| Division of Bone Research |
Bone Research Laboratory
Director: Chi Zhang, M.D., Ph.D.
Osterix (Osx) is a bone-specific transcription factor required for osteoblast commitment and bone formation. Bone research laboratory is interested in studying molecular mechanisms of Osx effect on bone formation both in vitro and in vivo using molecular and cell biological and genetic approaches. We also develop clinical and translational research to gain insight into the pathogenesis and cure of orthopedic diseases.
Research Projects:
1. Molecular mechanisms of Osx effect on bone formation and bone remodeling
Bone formation is a complex developmental process involving the differentiation of mesenchymal stem cells to osteoblasts. The osteocyte is a terminally differentiated cell type of the osteoblast lineage. Osteoblast differentiation occurs through a multistep molecular pathway regulated by different transcription factors and signaling proteins, including Ihh, Runx2, Osx, and Wnt signaling. One new discovery of our studies is that Osx inhibits Wnt pathway signaling, a possible mechanism for Osx to inhibit osteoblast proliferation. The purpose of current research project is to identify and characterize the downstream genes of Osx and to further explore the molecular mechanisms of Osx effect on bone formation and bone remodeling. This project is supported by research grant from Arthritis Foundation.

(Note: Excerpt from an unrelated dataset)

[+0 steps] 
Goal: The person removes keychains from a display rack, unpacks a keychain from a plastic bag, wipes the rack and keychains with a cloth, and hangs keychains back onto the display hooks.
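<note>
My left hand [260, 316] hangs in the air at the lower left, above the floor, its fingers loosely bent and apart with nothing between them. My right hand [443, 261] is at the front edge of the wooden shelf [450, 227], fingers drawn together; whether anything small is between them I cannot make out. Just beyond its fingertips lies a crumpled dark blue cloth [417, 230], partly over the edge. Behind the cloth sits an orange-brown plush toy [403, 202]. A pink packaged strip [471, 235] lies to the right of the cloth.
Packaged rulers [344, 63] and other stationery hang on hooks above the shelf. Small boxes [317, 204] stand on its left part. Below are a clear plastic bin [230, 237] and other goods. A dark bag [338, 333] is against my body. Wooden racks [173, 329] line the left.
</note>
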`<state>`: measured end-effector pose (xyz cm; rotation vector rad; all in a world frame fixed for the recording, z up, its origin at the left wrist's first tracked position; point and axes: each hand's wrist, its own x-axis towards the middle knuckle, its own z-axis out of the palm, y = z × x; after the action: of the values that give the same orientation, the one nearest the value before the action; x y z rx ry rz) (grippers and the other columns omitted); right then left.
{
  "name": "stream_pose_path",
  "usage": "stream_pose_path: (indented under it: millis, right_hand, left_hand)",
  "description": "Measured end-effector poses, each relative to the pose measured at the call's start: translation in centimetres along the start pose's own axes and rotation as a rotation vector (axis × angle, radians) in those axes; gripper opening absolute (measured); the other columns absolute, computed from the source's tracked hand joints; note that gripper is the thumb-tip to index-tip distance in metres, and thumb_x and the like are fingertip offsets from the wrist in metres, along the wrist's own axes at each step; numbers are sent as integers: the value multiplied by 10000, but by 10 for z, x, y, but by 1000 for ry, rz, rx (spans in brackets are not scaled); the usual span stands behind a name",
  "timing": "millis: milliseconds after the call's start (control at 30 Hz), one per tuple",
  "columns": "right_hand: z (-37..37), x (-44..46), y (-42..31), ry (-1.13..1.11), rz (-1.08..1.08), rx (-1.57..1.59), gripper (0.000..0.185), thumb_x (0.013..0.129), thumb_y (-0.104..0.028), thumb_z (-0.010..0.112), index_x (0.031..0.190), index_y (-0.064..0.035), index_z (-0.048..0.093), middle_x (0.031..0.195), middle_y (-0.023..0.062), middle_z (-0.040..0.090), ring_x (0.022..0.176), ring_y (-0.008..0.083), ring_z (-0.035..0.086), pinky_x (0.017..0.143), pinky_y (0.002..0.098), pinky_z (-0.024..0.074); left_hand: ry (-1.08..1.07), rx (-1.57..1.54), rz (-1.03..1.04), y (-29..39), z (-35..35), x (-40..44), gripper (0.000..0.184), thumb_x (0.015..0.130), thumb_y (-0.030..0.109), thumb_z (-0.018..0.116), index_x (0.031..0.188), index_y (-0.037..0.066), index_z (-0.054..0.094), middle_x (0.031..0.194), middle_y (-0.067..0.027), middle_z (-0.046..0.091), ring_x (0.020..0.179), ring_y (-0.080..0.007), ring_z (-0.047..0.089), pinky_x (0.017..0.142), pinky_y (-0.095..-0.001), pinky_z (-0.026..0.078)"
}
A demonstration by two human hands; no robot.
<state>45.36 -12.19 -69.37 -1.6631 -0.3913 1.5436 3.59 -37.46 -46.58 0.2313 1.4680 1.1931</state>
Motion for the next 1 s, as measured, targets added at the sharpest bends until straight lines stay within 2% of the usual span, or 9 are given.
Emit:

2. Effect of hypoxia-inducible factor-1 on chondrocyte activity and angiogenesis in femoral head osteonecrosis.
Legg-Calvé-Perthes disease is a juvenile form of ischemic osteonecrosis of the femoral head that can produce femoral head deformity and premature osteoarthritis. It remains one of the most challenging conditions to treat due to our lack of understanding of the biology of the disease. Femoral head osteonecrosis occurs due to disruption of blood supply which produces hypoxic injury to the femoral head cartilage and bone. Hypoxia-inducible factor-1 (HIF-1) is a master regulator of cellular response to hypoxia. Our preliminary studies suggest that hypoxia activates chondrocyte activity. This project is to examine effect of HIF-1 on chondrocyte activity and angiogenesis. We cooperate with Dr. Harry Kim in this project.
3. Identification of potential candidate genes associated with high degree thumb polydactyly
Polydactyly is the most frequent human congenital hand deformity, and it is inherited as an autosomal dominant trait. In our hospital, there are some patients with this disease in two different families. These thumbs have higher levels of polydactyly that there are elements of at least three thumbs on one hand. We are interested in using molecular genetic approaches to identify potential candidate genes associated with high degree thumb polydactyly. We cooperate with Dr. Marybeth Ezaki in this project.